REQUIRED ACTION: Only one stretch of the data below is wanted: the lines starting at the one with "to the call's" and ending at the one with "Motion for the", both included, given again exactly.

Records from a data source:

== Segment start ==

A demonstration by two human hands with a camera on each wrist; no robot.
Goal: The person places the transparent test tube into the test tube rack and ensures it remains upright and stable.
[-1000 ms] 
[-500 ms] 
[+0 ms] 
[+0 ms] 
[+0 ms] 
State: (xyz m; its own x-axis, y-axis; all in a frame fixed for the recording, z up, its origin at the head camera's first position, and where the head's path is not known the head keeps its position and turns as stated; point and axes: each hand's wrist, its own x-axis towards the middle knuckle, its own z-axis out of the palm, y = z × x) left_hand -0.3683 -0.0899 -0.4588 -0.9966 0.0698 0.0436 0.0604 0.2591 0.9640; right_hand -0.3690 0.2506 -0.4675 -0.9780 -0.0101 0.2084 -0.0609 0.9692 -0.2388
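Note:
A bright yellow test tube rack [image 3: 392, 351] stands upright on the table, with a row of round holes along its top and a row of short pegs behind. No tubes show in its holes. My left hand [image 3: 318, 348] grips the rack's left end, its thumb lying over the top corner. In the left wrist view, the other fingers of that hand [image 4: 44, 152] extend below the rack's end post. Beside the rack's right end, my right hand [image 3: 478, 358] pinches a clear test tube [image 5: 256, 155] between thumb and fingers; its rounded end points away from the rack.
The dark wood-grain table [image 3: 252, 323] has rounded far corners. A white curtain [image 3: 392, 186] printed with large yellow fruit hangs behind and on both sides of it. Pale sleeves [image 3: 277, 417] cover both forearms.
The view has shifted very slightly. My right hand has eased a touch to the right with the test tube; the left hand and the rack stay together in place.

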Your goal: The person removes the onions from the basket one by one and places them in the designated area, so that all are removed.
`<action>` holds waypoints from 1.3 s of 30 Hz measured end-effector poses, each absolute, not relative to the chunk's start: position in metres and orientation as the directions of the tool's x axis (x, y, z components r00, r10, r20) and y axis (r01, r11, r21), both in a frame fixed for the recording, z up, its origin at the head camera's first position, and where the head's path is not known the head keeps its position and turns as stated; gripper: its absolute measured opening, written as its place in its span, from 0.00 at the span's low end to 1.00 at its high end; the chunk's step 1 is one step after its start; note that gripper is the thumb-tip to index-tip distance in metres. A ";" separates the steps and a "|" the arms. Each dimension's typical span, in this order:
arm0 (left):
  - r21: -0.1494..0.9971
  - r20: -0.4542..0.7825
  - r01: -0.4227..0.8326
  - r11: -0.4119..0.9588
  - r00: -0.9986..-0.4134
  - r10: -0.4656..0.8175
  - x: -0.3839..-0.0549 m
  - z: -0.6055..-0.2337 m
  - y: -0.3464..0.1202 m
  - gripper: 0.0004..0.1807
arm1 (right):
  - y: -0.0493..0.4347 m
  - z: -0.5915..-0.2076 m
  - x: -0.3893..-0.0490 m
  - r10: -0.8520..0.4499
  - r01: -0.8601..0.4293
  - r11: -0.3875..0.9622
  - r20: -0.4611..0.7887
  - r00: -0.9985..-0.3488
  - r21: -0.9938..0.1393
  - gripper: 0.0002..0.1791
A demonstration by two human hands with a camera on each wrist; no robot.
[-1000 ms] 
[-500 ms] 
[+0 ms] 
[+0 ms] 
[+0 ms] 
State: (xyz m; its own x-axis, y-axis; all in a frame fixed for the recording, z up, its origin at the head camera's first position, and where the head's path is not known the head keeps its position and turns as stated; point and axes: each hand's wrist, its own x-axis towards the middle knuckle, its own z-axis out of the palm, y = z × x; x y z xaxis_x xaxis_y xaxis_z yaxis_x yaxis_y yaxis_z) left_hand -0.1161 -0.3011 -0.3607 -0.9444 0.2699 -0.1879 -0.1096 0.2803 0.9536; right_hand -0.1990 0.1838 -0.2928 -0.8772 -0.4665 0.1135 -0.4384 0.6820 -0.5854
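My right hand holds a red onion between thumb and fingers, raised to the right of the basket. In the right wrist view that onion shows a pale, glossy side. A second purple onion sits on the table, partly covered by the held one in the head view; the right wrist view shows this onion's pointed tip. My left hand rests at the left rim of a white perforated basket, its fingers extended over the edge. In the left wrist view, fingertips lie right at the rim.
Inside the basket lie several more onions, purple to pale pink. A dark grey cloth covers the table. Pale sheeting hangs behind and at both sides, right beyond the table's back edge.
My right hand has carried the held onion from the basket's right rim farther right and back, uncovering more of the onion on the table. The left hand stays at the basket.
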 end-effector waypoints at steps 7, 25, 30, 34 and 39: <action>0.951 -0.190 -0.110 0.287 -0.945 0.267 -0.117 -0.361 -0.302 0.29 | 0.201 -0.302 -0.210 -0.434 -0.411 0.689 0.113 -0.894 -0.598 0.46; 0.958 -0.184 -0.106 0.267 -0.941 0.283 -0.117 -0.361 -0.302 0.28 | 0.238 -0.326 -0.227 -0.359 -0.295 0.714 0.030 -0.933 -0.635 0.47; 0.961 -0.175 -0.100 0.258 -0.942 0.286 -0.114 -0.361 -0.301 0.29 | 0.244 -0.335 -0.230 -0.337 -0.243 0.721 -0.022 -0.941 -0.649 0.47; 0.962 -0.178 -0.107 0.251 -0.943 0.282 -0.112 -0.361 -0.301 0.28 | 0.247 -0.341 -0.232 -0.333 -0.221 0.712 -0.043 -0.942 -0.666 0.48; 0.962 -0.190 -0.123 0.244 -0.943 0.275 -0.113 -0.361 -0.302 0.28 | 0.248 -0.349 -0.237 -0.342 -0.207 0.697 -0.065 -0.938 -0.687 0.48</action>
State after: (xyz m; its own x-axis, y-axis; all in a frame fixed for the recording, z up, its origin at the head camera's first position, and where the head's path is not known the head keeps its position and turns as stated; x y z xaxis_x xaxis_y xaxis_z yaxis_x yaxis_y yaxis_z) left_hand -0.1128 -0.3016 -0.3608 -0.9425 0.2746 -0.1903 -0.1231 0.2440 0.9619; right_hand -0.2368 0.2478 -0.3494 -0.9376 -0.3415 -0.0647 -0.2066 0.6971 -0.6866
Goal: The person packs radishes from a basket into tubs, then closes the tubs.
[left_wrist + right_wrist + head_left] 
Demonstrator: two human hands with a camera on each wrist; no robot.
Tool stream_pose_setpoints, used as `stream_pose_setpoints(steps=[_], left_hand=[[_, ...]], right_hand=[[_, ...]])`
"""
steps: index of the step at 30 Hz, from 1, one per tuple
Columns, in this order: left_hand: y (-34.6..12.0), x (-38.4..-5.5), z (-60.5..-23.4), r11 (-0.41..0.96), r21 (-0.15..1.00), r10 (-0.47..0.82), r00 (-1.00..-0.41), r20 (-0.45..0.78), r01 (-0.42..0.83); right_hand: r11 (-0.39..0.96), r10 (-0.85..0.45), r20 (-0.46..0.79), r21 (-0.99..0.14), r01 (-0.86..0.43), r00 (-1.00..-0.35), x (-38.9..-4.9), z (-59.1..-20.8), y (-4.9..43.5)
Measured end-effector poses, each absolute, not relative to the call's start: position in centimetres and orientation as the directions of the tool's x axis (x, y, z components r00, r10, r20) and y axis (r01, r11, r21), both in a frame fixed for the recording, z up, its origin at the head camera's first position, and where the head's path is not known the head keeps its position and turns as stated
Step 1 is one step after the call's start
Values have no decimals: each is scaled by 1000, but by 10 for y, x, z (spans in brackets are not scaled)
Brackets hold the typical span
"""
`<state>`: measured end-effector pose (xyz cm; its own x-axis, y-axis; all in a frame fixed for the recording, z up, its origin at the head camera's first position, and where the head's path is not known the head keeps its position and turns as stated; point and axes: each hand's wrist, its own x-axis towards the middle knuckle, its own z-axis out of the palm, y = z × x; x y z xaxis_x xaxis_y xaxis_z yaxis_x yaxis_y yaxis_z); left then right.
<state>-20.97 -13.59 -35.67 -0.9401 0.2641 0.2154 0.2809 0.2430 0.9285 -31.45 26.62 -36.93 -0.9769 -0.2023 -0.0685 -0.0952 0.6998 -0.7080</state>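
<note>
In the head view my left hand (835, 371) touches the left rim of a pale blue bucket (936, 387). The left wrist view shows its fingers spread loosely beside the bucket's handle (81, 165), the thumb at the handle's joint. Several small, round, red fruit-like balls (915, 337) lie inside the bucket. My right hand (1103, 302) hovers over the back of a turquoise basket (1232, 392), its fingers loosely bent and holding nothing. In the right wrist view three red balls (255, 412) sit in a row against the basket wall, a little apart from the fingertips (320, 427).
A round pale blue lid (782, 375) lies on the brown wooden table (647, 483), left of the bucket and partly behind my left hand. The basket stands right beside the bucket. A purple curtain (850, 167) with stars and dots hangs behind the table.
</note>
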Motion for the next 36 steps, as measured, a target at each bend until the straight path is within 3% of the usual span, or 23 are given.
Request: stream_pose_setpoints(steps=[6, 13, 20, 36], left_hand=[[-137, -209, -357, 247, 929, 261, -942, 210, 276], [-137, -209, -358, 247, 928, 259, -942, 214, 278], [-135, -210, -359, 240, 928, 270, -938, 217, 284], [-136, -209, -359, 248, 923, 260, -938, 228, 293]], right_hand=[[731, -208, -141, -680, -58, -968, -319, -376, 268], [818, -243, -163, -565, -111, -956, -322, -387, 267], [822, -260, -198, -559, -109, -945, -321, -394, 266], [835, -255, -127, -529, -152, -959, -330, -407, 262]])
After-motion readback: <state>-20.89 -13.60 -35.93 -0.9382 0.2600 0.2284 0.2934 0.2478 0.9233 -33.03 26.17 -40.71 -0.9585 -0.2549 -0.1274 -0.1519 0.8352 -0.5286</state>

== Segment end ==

EXPECTED ANSWER:
Measured end-effector poses, each absolute, not relative to the call's start: position in centimetres and orientation as the directions of the tool's x axis (x, y, z components r00, r10, r20) and y axis (r01, r11, r21), both in a frame fixed for the recording, z up, its origin at the head camera's first position, and where the head's path is not known the head keeps its position and turns as stated
Step 1 is one step after the call's start
Values have no decimals: each is scaled by 1000, but by 10 for y, x, z (spans in brackets are not scaled)
Brackets hold the typical span
"""
`<state>`: measured end-effector pose (xyz cm; its own x-axis, y-axis; all in a frame fixed for the recording, z up, its origin at the head camera's first position, and where the head's path is not known the head keeps its position and turns as stated; point and axes: each hand's wrist, its own x-axis towards the middle knuckle, its own z-axis out of the palm, y = z × x; x y z xaxis_x xaxis_y xaxis_z yaxis_x yaxis_y yaxis_z); left then right.
<state>-20.97 -13.59 -35.67 -0.9401 0.2641 0.2154 0.2809 0.2430 0.9285 -31.45 26.62 -36.93 -0.9769 -0.2023 -0.0685 -0.0952 0.6998 -0.7080</state>
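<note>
In the head view my left hand (835, 371) touches the left rim of a pale blue bucket (936, 387). The left wrist view shows its fingers spread loosely beside the bucket's handle (81, 165), the thumb at the handle's joint. Several small, round, red fruit-like balls (915, 337) lie inside the bucket. My right hand (1103, 302) hovers over the back of a turquoise basket (1232, 392), its fingers loosely bent and holding nothing. In the right wrist view three red balls (255, 412) sit in a row against the basket wall, a little apart from the fingertips (320, 427).
A round pale blue lid (782, 375) lies on the brown wooden table (647, 483), left of the bucket and partly behind my left hand. The basket stands right beside the bucket. A purple curtain (850, 167) with stars and dots hangs behind the table.
</note>
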Motion for the next 36 steps, as measured, a target at each bend until the straight path is within 3% of the usual span, or 23 are given.

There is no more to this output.